Work required:
A verbatim repeat of the lines below is required, with the pictures removed.
┄┄┄┄┄┄
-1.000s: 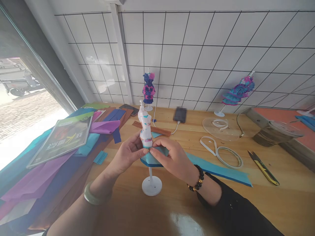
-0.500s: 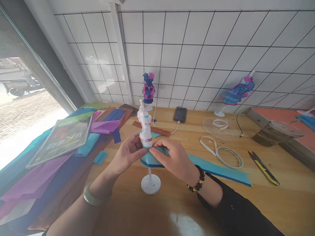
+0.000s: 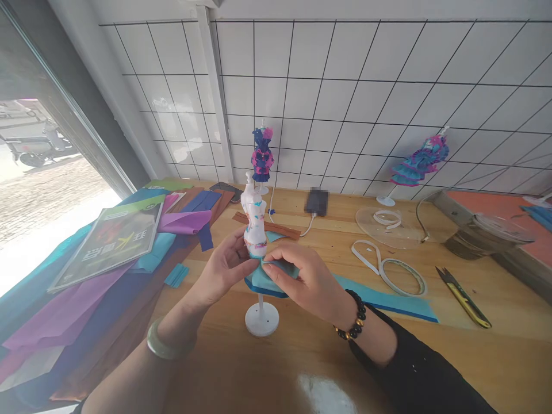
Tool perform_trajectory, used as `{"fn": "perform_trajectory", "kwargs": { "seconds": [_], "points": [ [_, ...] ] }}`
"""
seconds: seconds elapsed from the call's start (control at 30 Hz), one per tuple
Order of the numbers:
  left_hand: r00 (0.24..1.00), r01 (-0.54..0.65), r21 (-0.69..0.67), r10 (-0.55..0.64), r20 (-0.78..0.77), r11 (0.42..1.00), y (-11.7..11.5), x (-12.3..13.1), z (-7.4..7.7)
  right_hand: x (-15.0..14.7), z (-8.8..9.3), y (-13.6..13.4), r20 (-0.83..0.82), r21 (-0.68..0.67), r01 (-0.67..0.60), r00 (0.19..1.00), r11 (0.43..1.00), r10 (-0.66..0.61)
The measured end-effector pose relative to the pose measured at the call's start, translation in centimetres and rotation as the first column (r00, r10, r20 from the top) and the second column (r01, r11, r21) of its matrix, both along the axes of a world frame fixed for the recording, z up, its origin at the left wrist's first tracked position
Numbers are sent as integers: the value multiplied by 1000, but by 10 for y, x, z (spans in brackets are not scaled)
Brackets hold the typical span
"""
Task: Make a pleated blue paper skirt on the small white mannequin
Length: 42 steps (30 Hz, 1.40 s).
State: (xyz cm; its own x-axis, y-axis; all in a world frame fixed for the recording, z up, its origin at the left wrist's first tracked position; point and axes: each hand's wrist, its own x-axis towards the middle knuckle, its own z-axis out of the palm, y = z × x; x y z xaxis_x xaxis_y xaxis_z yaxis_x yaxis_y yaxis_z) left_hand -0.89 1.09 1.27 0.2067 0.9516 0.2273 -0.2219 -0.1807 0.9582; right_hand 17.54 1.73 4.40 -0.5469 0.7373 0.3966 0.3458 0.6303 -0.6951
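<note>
A small white dress form, marked with coloured patches, stands on a round white base. My left hand is closed around its lower edge, the fingers behind and the thumb in front. A light blue strip with a darker blue border runs round the bottom of the form, with folds at the front. With thumb and index finger, my right hand pinches this strip just right of my left thumb. The strip's long tail trails across the table to the right. My palm hides part of it.
Coloured sheets and a printed packet lie on the left. Rolled white tape and yellow-handled snips lie on the right. Two dressed forms stand by the tiled wall. A clear plastic container sits far right.
My right hand has shifted slightly right, still pinching the strip. The strip's tail end has drawn a little left, and the form's base has tipped slightly up and left.
</note>
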Motion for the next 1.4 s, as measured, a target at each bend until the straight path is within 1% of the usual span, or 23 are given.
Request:
{"fn": "perform_trajectory", "kwargs": {
  "seconds": [0.17,0.4,0.7,0.87,1.07,1.23,1.3,1.4],
  "points": [
    [1000,12,16,-12,4,1000,1,-1,-4,1,-1,2,-14,5,3,1000,1000,-3],
    [1000,20,14,-20,-4,1000,0,-1,-3,-1,-2,3,-45,-54,57,997,997,-60],
    [1000,25,13,-25,-13,1000,0,0,-1,-1,-4,5,-83,-75,47,995,996,-53],
    [998,64,-4,-64,-18,998,-1,0,0,-1,-6,5,-107,-106,50,992,993,-61],
    [997,80,-5,-80,-12,997,-1,0,1,-2,-7,6,-100,-112,57,993,992,-69],
    [991,131,40,-131,8,991,-1,-1,0,-2,-6,7,-105,-149,52,992,987,-69],
    [992,127,57,-128,10,990,-1,-1,0,-2,-6,6,-109,-156,53,991,986,-71],
    [996,89,49,-88,-7,995,-3,0,1,-3,-7,4,-103,-155,64,991,986,-81]
  ]
}}
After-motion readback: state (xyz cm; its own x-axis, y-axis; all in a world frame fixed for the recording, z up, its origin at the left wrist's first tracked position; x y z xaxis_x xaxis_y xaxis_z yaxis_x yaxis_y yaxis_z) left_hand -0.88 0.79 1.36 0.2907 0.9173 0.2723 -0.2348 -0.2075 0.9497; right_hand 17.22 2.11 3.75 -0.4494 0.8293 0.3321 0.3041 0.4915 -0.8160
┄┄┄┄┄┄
Task answer:
-1.000s: 
-0.500s: 
+0.000s: 
Tool perform_trajectory, used as `{"fn": "perform_trajectory", "kwargs": { "seconds": [_], "points": [ [_, ...] ] }}`
"""
seconds: seconds elapsed from the call's start (control at 30 Hz), one per tuple
Order of the numbers:
  left_hand: r00 (0.24..1.00), r01 (-0.54..0.65), r21 (-0.69..0.67), r10 (-0.55..0.64), r20 (-0.78..0.77), r11 (0.42..1.00), y (-11.7..11.5), x (-12.3..13.1), z (-7.4..7.7)
  right_hand: x (-15.0..14.7), z (-8.8..9.3), y (-13.6..13.4), r20 (-0.83..0.82), r21 (-0.68..0.67), r01 (-0.67..0.60), r00 (0.19..1.00), r11 (0.43..1.00), r10 (-0.66..0.61)
The measured end-effector pose relative to the pose measured at the call's start, translation in centimetres and rotation as the first column (r00, r10, r20 from the top) and the second column (r01, r11, r21) of its matrix, both along the axes of a world frame fixed for the recording, z up, its origin at the left wrist's first tracked position
Numbers are sent as integers: the value multiplied by 1000, but by 10 for y, x, z (spans in brackets are not scaled)
Brackets hold the typical span
"""
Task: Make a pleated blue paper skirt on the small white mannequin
Length: 42 steps (30 Hz, 1.40 s).
State: (xyz cm; its own x-axis, y-axis; all in a world frame fixed for the recording, z up, its origin at the left wrist's first tracked position; point and axes: each hand's wrist, its own x-axis towards the middle knuckle, its own z-axis out of the palm, y = z × x; x y z xaxis_x xaxis_y xaxis_z yaxis_x yaxis_y yaxis_z) left_hand -0.89 1.09 1.27 0.2067 0.9516 0.2273 -0.2219 -0.1807 0.9582; right_hand 17.54 1.73 4.40 -0.5469 0.7373 0.3966 0.3458 0.6303 -0.6951
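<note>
A small white dress form, marked with coloured patches, stands on a round white base. My left hand is closed around its lower edge, the fingers behind and the thumb in front. A light blue strip with a darker blue border runs round the bottom of the form, with folds at the front. With thumb and index finger, my right hand pinches this strip just right of my left thumb. The strip's long tail trails across the table to the right. My palm hides part of it.
Coloured sheets and a printed packet lie on the left. Rolled white tape and yellow-handled snips lie on the right. Two dressed forms stand by the tiled wall. A clear plastic container sits far right.
My right hand has shifted slightly right, still pinching the strip. The strip's tail end has drawn a little left, and the form's base has tipped slightly up and left.
</note>
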Motion for the next 1.4 s, as measured, a target at each bend until the straight path is within 1% of the usual span, or 23 are given.
Request:
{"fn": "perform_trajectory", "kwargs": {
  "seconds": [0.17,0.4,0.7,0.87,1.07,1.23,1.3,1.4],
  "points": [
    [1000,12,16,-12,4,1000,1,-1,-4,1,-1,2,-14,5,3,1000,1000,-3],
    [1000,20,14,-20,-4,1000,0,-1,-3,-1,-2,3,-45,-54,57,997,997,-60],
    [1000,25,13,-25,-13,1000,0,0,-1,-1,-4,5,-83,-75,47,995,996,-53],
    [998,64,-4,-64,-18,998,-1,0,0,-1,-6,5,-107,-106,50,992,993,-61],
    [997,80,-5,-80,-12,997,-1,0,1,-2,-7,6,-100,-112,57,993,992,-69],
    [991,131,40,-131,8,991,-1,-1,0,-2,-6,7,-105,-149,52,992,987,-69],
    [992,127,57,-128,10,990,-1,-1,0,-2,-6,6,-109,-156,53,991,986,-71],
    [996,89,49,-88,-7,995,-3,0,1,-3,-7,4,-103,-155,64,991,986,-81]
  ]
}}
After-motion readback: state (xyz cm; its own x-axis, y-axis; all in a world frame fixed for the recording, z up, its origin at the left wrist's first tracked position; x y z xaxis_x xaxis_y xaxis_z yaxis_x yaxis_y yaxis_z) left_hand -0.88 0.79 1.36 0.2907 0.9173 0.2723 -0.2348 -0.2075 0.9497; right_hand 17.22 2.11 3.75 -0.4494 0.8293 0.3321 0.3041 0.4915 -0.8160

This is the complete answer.